Your instructions: Go through the data and count each line that has the string "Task". Give that count alone.

Information provided:
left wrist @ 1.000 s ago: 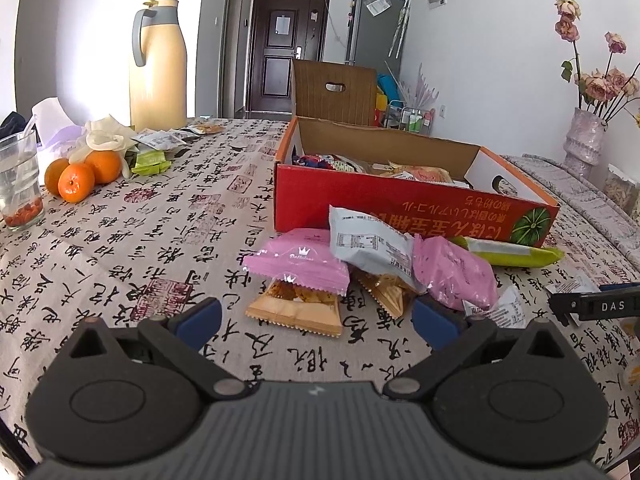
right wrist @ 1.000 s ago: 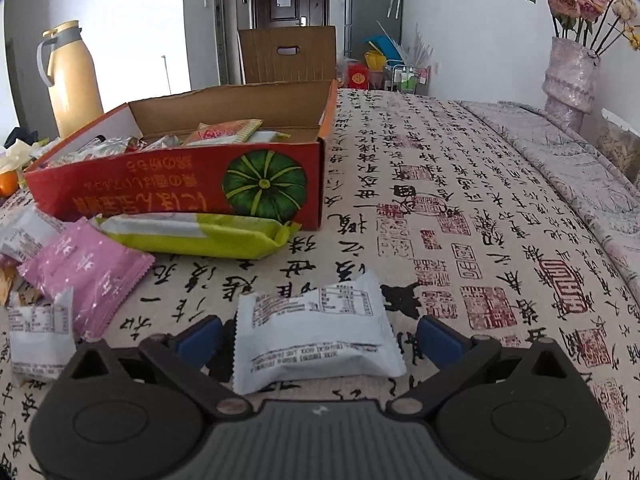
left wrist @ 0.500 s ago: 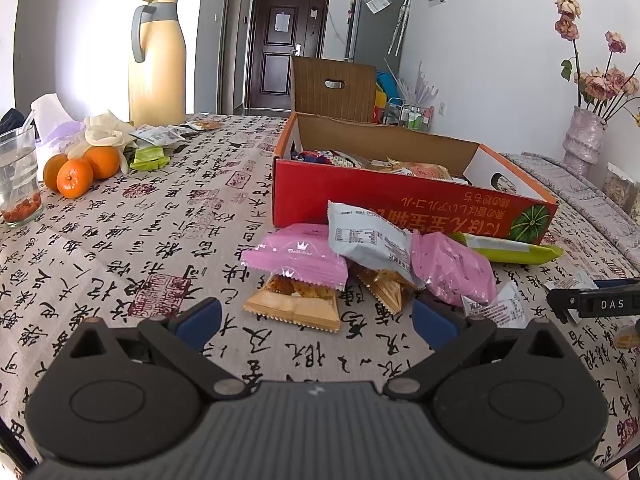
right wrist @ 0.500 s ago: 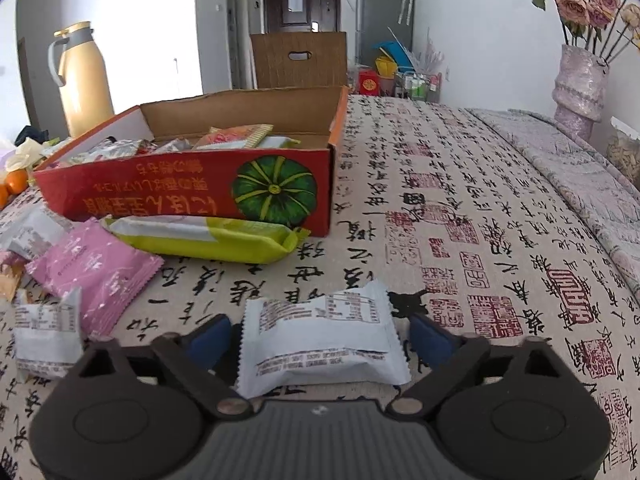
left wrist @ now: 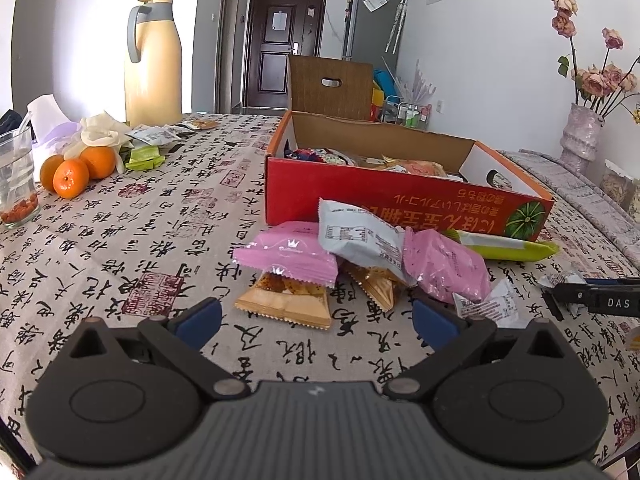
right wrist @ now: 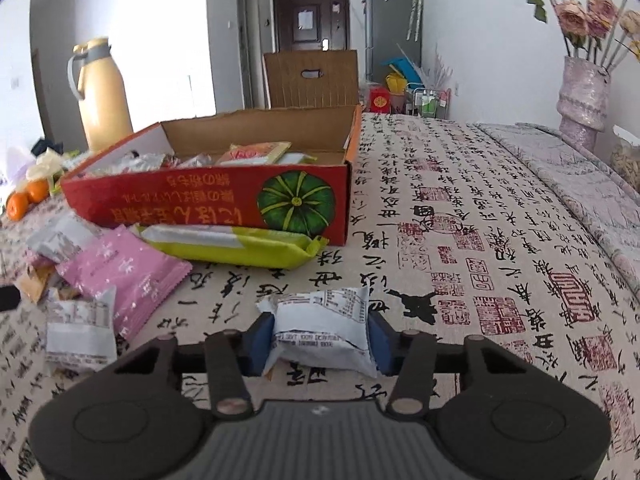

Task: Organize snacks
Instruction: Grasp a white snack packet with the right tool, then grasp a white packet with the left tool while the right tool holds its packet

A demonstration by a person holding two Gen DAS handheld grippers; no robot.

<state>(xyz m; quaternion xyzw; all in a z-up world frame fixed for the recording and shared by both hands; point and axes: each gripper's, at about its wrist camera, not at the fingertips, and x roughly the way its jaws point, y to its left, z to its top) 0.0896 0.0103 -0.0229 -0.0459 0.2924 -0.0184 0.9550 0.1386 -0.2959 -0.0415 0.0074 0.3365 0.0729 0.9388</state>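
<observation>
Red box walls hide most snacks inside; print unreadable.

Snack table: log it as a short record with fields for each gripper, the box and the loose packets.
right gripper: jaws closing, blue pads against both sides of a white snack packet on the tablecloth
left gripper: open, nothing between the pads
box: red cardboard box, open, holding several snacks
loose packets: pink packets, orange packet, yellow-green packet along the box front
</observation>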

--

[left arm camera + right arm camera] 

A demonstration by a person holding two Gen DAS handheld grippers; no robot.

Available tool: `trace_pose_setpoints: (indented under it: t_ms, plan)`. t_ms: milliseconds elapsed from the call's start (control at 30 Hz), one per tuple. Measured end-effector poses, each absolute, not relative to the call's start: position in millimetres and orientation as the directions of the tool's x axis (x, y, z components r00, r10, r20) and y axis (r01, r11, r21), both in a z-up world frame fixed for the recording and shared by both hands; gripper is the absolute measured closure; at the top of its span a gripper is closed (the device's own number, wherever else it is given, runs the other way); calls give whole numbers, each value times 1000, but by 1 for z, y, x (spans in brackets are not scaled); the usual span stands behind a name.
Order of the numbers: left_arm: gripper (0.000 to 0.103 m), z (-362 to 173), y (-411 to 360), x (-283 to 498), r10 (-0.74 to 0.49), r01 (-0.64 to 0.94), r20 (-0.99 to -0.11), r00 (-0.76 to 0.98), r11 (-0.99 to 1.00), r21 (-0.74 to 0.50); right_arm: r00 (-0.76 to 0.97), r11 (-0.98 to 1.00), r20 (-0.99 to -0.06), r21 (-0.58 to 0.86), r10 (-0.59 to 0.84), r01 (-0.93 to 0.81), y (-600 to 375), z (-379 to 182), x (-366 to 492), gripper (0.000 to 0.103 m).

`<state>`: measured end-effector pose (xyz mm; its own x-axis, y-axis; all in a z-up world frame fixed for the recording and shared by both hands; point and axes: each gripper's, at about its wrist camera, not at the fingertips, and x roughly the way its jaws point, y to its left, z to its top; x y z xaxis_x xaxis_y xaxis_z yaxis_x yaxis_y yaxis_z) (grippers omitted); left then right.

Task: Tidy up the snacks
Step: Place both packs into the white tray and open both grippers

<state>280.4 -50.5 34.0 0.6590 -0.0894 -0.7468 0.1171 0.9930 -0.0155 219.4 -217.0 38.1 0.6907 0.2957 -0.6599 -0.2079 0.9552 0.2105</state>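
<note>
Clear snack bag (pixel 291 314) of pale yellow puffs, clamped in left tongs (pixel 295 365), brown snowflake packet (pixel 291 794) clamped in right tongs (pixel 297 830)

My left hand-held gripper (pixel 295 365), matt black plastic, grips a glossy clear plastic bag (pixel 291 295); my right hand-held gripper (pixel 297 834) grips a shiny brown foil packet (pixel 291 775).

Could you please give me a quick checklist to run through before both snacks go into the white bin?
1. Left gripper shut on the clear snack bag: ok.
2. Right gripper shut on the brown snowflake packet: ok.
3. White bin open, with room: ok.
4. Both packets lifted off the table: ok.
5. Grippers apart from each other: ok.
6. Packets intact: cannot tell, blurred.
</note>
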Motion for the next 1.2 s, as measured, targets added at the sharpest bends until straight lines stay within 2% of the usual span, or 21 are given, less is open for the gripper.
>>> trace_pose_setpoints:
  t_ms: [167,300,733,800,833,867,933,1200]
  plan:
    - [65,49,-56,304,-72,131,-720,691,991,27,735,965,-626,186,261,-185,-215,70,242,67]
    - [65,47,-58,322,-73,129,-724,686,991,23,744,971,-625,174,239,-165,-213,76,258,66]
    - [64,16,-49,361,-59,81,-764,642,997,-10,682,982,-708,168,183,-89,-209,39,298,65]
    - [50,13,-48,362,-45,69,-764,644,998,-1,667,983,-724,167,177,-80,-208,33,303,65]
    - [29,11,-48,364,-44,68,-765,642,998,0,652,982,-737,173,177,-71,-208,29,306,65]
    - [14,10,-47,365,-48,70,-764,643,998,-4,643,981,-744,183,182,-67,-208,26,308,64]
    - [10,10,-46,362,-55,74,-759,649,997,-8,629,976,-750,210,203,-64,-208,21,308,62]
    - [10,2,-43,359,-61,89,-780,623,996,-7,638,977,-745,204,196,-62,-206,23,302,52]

Answer to the exercise: 2